What if global network configuration was more like GIT?
One of the main problems network operators have is managing change on their network. The problem is change commonly breaks things, so the established rule is to change as little as possible as rarely as possible. I wanted to try something better. Where all changes can be seen, where approvals can be granted, and where one can blame.
Given a time period, the operator should be able to see when changes were saved in the system. They should also be able to see who made the changes and what changes were made. Also, depending on how the Role Based Management system works, changes might need to be submitted for approval before being put into effect. This is shown in the middle of this mockup.
Another really important feature of a change management system is rolling out changes to affected hardware. This does not happen instantly. It also needs to be scheduled as there are "maintenance windows" that can vary from location to location. In the mockup above, the time between starting a rollout to finishing it is shown in light gray. At the end, the operator would be able to click on that and get a status report on how the rollout went. Where did it fail and why?
This mockup and the previous one both show what it could look like when a different operator makes a change and it appears in the timeline for this operator to see. This operator can click on the event on the timeline to see what was changed. Depending on how Role Based Management is configured, an operator may need to approve the changes before a rollout can be started.

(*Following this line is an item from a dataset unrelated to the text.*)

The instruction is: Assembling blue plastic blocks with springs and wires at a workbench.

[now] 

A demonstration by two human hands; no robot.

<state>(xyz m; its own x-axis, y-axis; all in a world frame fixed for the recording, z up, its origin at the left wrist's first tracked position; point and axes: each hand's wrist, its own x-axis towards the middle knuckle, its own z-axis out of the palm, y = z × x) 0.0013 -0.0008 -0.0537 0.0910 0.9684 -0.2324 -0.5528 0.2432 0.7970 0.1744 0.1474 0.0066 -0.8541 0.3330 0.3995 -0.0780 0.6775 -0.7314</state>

It may be necessary to dive deep into the changes made. This could be changes made in the past, or changes that have no yet been rolled out. This is a concept screen showing Application definition changes. This also features my favorite pet feature, impact. Impact shows the network admin approximately how many sites, users, etc this change will effect when it is rolled out.
All the mockups up to this point were done super quickly in Balsamiq. Rapid prototypes like this are not worth spending a lot of time on until you know the idea is worth investigating. After I made these basic mockups, the rest of the UX team thought it looked concrete enough to make a pixel perfect mockup. This mockup is the same timeline. I love seeing the transformation of a structural idea, into something that is just as useful, but also pleasing to the eye.